DIRECTIONS:
From the line with "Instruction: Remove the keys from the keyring" through the line with "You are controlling", inclusive, return each line of the data below exactly and leave the rest out.
"""
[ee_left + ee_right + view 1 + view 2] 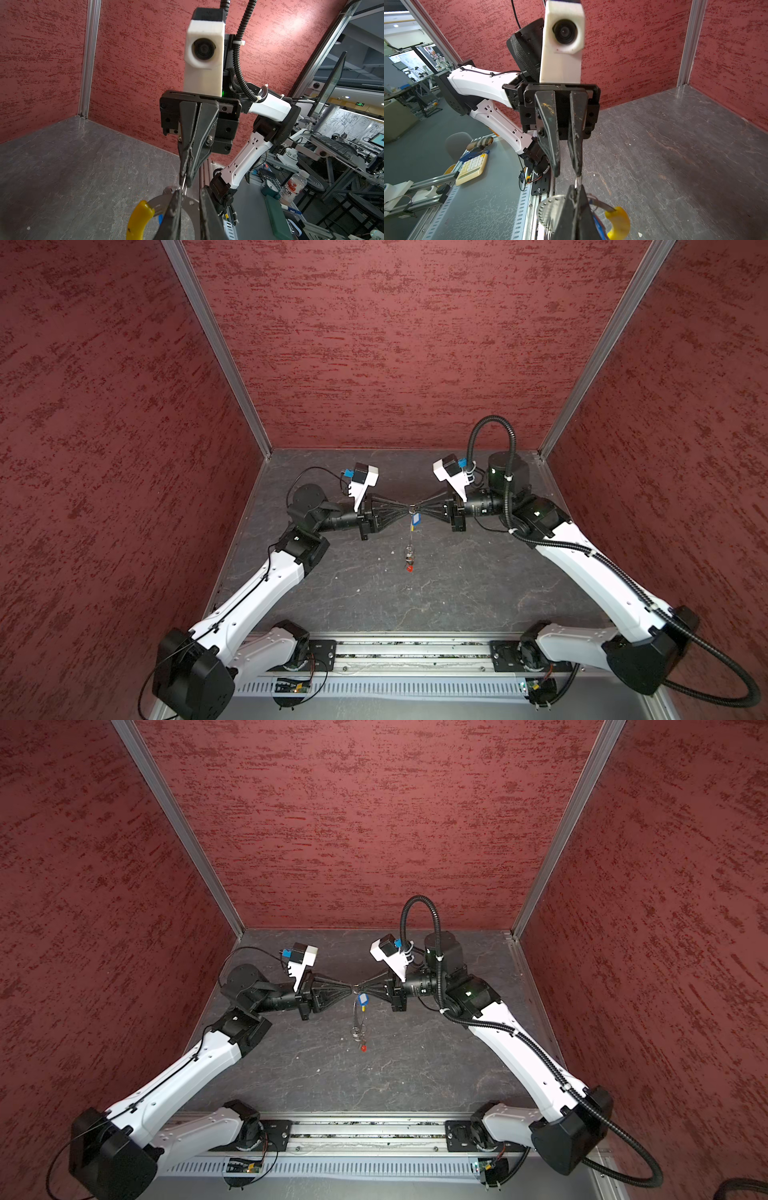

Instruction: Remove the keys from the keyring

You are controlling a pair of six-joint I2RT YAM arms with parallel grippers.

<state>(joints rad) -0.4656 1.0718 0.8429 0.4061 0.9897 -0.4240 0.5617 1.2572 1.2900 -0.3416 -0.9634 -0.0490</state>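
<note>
Both grippers meet tip to tip above the middle of the dark table (478, 572). My right gripper (418, 508) (576, 188) is shut on a small silvery ring (184, 187) of the keyring (360, 1017). The thin wire loop hangs down from there. The blue tag (415, 519) (363, 997) and the curved yellow piece (139, 220) (618, 222) hang just under the tips. The red tag (409, 568) (363, 1048) dangles lowest, with small rings above it. My left gripper (407, 509) (568, 174) stands a little open, one fingertip (578, 173) against the small ring. A round holed silvery plate (548, 207) hangs beside the fingers.
Red textured walls (395, 344) close the back and both sides. An aluminium rail (415, 651) with the arm bases runs along the front edge. Outside the cell, the wrist views show a calculator (472, 166) and a bottle (294, 187).
</note>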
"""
RESULT FOR THIS EXERCISE:
Instruction: Remove the keys from the keyring

You are controlling a pair of six-joint I2RT YAM arms with parallel grippers.

There's nothing else to the answer.